Despite a majority of Americans supporting the use of race in university admissions (although asking the question differently effects the results), it is very likely in the coming days that the U.S. Supreme Court will rule that university affirmative action programs are unconstitutional (UPDATE: On June 29, 2023, the Supreme Court reversed decades of precedent and ruled that affirmative action in college admissions was unconstitutional; this also led many to question the long-standing practice of legacy admissions in U.S. universities). This follows a trend of the conservative-majority Supreme Court undoing decades of civil rights legal precedents, including abortion rights (Dobbs v. Jackson Women's Health Organization), voting rights (Shelby County v. Holder), as well as separation of church and state (Masterpiece Cakeshop v. Colorado Civil Rights Commission; Carson v. Makin, Kennedy v. Bremerton School District; Shurtleff v. Boston) in the United States. 

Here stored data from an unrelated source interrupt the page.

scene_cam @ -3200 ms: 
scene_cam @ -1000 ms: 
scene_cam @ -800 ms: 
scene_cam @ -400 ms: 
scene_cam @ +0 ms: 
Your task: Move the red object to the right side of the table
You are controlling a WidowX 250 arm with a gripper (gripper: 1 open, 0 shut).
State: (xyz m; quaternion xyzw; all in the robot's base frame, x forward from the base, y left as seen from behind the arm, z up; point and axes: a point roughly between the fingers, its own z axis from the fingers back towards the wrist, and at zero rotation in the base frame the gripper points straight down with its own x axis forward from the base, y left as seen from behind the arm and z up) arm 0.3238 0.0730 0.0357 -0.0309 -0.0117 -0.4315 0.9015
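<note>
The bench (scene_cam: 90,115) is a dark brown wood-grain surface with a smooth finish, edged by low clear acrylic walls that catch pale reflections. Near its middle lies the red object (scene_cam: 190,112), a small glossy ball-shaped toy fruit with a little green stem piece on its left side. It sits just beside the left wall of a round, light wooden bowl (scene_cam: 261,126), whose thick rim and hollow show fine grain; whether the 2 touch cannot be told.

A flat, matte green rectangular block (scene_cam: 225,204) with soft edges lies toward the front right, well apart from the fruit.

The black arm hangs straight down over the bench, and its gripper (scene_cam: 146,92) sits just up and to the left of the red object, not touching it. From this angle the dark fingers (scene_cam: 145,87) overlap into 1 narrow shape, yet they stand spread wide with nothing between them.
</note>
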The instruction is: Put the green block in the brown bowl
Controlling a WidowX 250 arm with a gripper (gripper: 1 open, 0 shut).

This post is meant to help teach students about the history of affirmative action, the current debate over affirmative action, and help students contemplate the inquiry question: How should we address the racial disadvantages embedded in our educational systems? 

This issue is not only incredibly important to discuss with students, and especially high schools students who are often preparing to apply to college, but since educational access is a major determinant of life outcomes, it is an important issue for equity more broadly in American society.

Racial Segregation and the Civil Rights Acts 

Above: Black students attend a de jure racially segregated school in Summerton, S.C. (1954).

The United States was established as an independent nation in 1783 with a legalized race-based slave system and with people of color and women not having equal citizenship rights to white men, which caused widespread racial and gender inequality. After the Civil War and Reconstruction, racial and gender discrimination persisted and the social and economic gaps between white men and people of color and women continued to widen. While there were some eras of expanding racial and gender equality, including some civil rights cases in the late 19th and early 20th centuries (such as Tape v. Hurley and Méndez v. Westminster), women's suffrage, and during the New Deal (including anti-discrimination executive orders), it was not until Brown v. Board of Education that the government had a constitutional obligation to prevent racial discrimination. Soon laws, such as the Civil Rights Act and the Voting Rights Act would follow and extend these protections based on gender, national origin, and other social identities. 

History of Discrimination and Racial Segregation Before Brown v. Board of Education (Library of Congress)

Tape v. Hurley

Méndez v. Westminister

Brown v. Board of Education (PBS American Experience)

After Brown v. Board of Education (Organization of American Historians)

1957 Civil Rights Acts

Civil Rights Act of 1964

Voting Rights Act of 1965

Great Society and Racial Equality

History of Affirmative Action and Re-Segregation of the United States

"Affirmative action" was a term first used in Executive Order 10925 signed by John F. Kennedy in regard to preventing racial discrimination in the hiring of government contractors. Under the presidency of Lyndon Baines Johnson, the program became one of his signature civil rights initiatives. In the 1960s and 70s, affirmative action programs expanded in employment and education for both people of color and women (white women have been the largest beneficiary of affirmative action). While primarily government programs, private employers and academic institutions have also adopted affirmative action policies. Yet, since the 1990s, racial segregation in U.S. schools, workforce, and housing has increased. 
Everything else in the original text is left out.